%%

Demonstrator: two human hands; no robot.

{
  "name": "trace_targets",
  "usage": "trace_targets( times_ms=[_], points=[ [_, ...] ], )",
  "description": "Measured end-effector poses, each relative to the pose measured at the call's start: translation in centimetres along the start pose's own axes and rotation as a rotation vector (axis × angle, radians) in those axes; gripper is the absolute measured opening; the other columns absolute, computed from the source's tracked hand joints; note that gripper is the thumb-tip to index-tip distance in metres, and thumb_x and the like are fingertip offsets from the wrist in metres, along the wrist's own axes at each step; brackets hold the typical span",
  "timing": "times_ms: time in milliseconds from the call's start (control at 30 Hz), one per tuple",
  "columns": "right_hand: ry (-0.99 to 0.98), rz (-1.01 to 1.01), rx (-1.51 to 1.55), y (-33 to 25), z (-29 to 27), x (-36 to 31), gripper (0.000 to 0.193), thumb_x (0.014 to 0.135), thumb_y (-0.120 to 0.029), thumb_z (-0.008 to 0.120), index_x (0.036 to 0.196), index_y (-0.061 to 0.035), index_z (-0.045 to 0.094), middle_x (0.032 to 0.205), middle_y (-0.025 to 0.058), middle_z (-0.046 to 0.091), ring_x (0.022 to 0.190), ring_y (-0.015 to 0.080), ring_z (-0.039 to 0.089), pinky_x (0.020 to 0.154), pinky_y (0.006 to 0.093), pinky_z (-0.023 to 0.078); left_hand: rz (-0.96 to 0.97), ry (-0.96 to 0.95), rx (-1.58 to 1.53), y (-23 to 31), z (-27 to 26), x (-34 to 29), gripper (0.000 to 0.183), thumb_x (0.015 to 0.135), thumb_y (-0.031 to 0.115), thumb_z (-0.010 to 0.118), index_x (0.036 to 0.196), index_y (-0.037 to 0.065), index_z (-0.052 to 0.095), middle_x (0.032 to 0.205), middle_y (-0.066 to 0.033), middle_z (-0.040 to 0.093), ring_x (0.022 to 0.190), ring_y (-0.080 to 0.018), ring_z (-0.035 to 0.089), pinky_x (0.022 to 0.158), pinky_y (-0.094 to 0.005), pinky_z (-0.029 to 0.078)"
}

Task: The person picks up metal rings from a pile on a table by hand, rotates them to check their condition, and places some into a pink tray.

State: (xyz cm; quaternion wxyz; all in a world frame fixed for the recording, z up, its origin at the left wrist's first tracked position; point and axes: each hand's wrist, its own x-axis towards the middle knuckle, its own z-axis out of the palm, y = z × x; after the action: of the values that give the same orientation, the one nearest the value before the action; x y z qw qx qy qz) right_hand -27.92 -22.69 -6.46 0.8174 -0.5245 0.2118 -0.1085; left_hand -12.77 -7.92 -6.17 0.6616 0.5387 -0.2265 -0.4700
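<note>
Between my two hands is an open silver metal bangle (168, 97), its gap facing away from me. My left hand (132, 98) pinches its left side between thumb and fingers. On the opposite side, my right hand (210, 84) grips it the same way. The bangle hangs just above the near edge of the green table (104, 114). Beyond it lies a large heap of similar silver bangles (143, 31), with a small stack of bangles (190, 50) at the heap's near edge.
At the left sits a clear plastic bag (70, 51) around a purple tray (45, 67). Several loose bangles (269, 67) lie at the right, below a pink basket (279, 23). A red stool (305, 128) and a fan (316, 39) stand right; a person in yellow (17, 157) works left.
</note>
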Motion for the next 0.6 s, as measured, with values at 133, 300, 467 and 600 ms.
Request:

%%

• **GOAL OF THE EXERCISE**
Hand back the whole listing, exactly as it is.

• **RESPONSE AREA**
Demonstrator: two human hands; no robot.

{
  "name": "trace_targets",
  "usage": "trace_targets( times_ms=[_], points=[ [_, ...] ], )",
  "description": "Measured end-effector poses, each relative to the pose measured at the call's start: translation in centimetres along the start pose's own axes and rotation as a rotation vector (axis × angle, radians) in those axes; gripper is the absolute measured opening; the other columns absolute, computed from the source's tracked hand joints; note that gripper is the thumb-tip to index-tip distance in metres, and thumb_x and the like are fingertip offsets from the wrist in metres, along the wrist's own axes at each step; brackets hold the typical span",
  "timing": "times_ms: time in milliseconds from the call's start (control at 30 Hz), one per tuple",
  "columns": "right_hand: ry (-0.99 to 0.98), rz (-1.01 to 1.01), rx (-1.51 to 1.55), y (-33 to 25), z (-29 to 27), x (-36 to 31), gripper (0.000 to 0.193), thumb_x (0.014 to 0.135), thumb_y (-0.120 to 0.029), thumb_z (-0.008 to 0.120), index_x (0.036 to 0.196), index_y (-0.061 to 0.035), index_z (-0.045 to 0.094), middle_x (0.032 to 0.205), middle_y (-0.025 to 0.058), middle_z (-0.046 to 0.091), ring_x (0.022 to 0.190), ring_y (-0.015 to 0.080), ring_z (-0.039 to 0.089), pinky_x (0.020 to 0.154), pinky_y (0.006 to 0.093), pinky_z (-0.023 to 0.078); left_hand: rz (-0.96 to 0.97), ry (-0.96 to 0.95), rx (-1.58 to 1.53), y (-23 to 31), z (-27 to 26), x (-34 to 29), gripper (0.000 to 0.183), thumb_x (0.015 to 0.135), thumb_y (-0.031 to 0.115), thumb_z (-0.010 to 0.118), index_x (0.036 to 0.196), index_y (-0.037 to 0.065), index_z (-0.052 to 0.095), middle_x (0.032 to 0.205), middle_y (-0.066 to 0.033), middle_z (-0.040 to 0.093), ring_x (0.022 to 0.190), ring_y (-0.080 to 0.018), ring_z (-0.035 to 0.089), pinky_x (0.022 to 0.158), pinky_y (-0.094 to 0.005), pinky_z (-0.029 to 0.078)"
}

Task: The person picks up metal rings from a pile on a table by hand, rotates them to check their condition, and places some into a pink tray.

State: (xyz cm; quaternion wxyz; all in a world frame fixed for the recording, z up, its origin at the left wrist's first tracked position; point and axes: each hand's wrist, its own x-axis towards the middle knuckle, its own z-axis out of the palm, y = z × x; after the action: of the values that give the same orientation, the one nearest the value before the action; x y z qw qx qy qz) right_hand -27.92 -22.69 -6.46 0.8174 -0.5245 0.2118 -0.1085; left_hand -12.77 -7.92 -6.17 0.6616 0.5387 -0.2265 -0.4700
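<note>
Between my two hands is an open silver metal bangle (168, 97), its gap facing away from me. My left hand (132, 98) pinches its left side between thumb and fingers. On the opposite side, my right hand (210, 84) grips it the same way. The bangle hangs just above the near edge of the green table (104, 114). Beyond it lies a large heap of similar silver bangles (143, 31), with a small stack of bangles (190, 50) at the heap's near edge.
At the left sits a clear plastic bag (70, 51) around a purple tray (45, 67). Several loose bangles (269, 67) lie at the right, below a pink basket (279, 23). A red stool (305, 128) and a fan (316, 39) stand right; a person in yellow (17, 157) works left.
</note>
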Motion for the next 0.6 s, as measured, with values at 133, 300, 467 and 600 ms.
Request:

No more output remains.